# TASK TO COMPLETE
Give back the full listing that follows exactly as it reads.

# DATA SECTION
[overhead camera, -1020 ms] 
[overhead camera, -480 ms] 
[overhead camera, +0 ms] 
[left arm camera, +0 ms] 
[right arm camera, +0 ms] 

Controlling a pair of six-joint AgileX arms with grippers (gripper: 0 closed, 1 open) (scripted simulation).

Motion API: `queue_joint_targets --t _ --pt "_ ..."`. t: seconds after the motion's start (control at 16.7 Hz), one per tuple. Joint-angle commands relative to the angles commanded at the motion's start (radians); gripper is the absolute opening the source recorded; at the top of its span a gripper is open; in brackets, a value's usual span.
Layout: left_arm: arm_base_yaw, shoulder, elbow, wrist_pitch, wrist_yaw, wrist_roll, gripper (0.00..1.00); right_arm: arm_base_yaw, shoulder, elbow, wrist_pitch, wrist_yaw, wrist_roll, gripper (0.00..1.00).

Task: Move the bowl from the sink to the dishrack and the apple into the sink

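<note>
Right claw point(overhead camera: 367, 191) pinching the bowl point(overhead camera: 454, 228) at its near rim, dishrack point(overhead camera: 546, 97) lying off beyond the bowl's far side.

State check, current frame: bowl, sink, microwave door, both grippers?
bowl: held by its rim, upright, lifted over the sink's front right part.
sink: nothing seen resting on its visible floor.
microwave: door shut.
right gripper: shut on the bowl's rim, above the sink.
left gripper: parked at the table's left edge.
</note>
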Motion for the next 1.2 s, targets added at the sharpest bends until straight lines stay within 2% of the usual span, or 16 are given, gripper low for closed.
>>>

# RESPONSE BELOW
[overhead camera, -1020 ms] 
[overhead camera, -480 ms] 
[overhead camera, +0 ms] 
[left arm camera, +0 ms] 
[right arm camera, +0 ms] 

Controlling a pair of six-joint AgileX arms with grippers (gripper: 0 closed, 1 open) (scripted simulation).

Motion API: `queue_joint_targets --t _ --pt "_ ..."`. t: seconds after the motion's start (control at 16.7 Hz), one per tuple. Joint-angle commands relative to the angles commanded at the motion's start (radians); gripper is the absolute opening the source recorded; at the top of its span a gripper is open; in brackets, a value's usual span.
Layout: left_arm: arm_base_yaw, shoulder, elbow, wrist_pitch, wrist_yaw, wrist_roll, gripper (0.00..1.00); right_arm: arm_base_yaw, shoulder, elbow, wrist_pitch, wrist_yaw, wrist_roll, gripper (0.00..1.00).

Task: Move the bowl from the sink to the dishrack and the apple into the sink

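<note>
Right claw point(overhead camera: 367, 191) pinching the bowl point(overhead camera: 454, 228) at its near rim, dishrack point(overhead camera: 546, 97) lying off beyond the bowl's far side.

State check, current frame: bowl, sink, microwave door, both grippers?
bowl: held by its rim, upright, lifted over the sink's front right part.
sink: nothing seen resting on its visible floor.
microwave: door shut.
right gripper: shut on the bowl's rim, above the sink.
left gripper: parked at the table's left edge.
</note>
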Motion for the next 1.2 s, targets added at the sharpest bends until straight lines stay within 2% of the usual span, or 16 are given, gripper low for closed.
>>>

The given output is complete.